(Data extracts)
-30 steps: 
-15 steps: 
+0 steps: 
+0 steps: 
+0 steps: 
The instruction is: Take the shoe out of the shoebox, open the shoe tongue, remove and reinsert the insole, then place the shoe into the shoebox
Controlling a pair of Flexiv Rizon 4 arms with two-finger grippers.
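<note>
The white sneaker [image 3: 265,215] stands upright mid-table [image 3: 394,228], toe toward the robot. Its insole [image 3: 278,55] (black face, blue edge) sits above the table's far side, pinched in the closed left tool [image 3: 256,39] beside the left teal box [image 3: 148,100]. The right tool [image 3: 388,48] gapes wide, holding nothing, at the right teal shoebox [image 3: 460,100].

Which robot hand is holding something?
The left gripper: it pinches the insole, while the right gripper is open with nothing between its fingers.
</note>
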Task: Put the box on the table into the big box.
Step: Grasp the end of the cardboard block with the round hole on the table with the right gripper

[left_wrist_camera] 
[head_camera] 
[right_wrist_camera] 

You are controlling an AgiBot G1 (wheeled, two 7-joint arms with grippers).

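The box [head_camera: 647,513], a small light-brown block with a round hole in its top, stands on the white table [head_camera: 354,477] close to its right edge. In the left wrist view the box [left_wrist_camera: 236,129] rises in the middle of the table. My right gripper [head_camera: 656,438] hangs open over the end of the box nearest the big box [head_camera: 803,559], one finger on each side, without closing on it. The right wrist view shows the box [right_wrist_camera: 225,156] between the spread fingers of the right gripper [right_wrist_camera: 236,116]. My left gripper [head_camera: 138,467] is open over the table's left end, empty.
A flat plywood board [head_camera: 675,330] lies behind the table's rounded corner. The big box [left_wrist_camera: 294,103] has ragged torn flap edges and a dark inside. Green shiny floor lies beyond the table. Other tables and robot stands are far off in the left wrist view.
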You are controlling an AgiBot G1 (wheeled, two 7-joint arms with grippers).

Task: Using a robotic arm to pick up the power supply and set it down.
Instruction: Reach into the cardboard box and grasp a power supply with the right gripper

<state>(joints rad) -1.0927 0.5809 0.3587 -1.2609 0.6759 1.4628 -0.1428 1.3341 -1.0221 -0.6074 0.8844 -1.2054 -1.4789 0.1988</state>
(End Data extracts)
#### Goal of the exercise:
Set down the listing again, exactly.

#### Answer below:
-30 steps: 
-15 steps: 
+0 steps: 
+0 steps: 
+0 steps: 
The instruction is: Take the shoe out of the shoebox, open the shoe tongue, remove and reinsert the insole, then place the shoe into the shoebox
Controlling a pair of Flexiv Rizon 4 arms with two-finger grippers.
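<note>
The white sneaker [image 3: 265,215] stands upright mid-table [image 3: 394,228], toe toward the robot. Its insole [image 3: 278,55] (black face, blue edge) sits above the table's far side, pinched in the closed left tool [image 3: 256,39] beside the left teal box [image 3: 148,100]. The right tool [image 3: 388,48] gapes wide, holding nothing, at the right teal shoebox [image 3: 460,100].

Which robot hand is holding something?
The left gripper: it pinches the insole, while the right gripper is open with nothing between its fingers.
</note>
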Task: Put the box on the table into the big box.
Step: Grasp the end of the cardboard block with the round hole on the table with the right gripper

[left_wrist_camera] 
[head_camera] 
[right_wrist_camera] 

You are controlling an AgiBot G1 (wheeled, two 7-joint arms with grippers).

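The box [head_camera: 647,513], a small light-brown block with a round hole in its top, stands on the white table [head_camera: 354,477] close to its right edge. In the left wrist view the box [left_wrist_camera: 236,129] rises in the middle of the table. My right gripper [head_camera: 656,438] hangs open over the end of the box nearest the big box [head_camera: 803,559], one finger on each side, without closing on it. The right wrist view shows the box [right_wrist_camera: 225,156] between the spread fingers of the right gripper [right_wrist_camera: 236,116]. My left gripper [head_camera: 138,467] is open over the table's left end, empty.
A flat plywood board [head_camera: 675,330] lies behind the table's rounded corner. The big box [left_wrist_camera: 294,103] has ragged torn flap edges and a dark inside. Green shiny floor lies beyond the table. Other tables and robot stands are far off in the left wrist view.
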You are controlling an AgiBot G1 (wheeled, two 7-joint arms with grippers).

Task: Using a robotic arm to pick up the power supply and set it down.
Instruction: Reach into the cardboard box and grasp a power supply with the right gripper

<state>(joints rad) -1.0927 0.5809 0.3587 -1.2609 0.6759 1.4628 -0.1428 1.3341 -1.0221 -0.6074 0.8844 -1.2054 -1.4789 0.1988</state>

The complete output has now been given.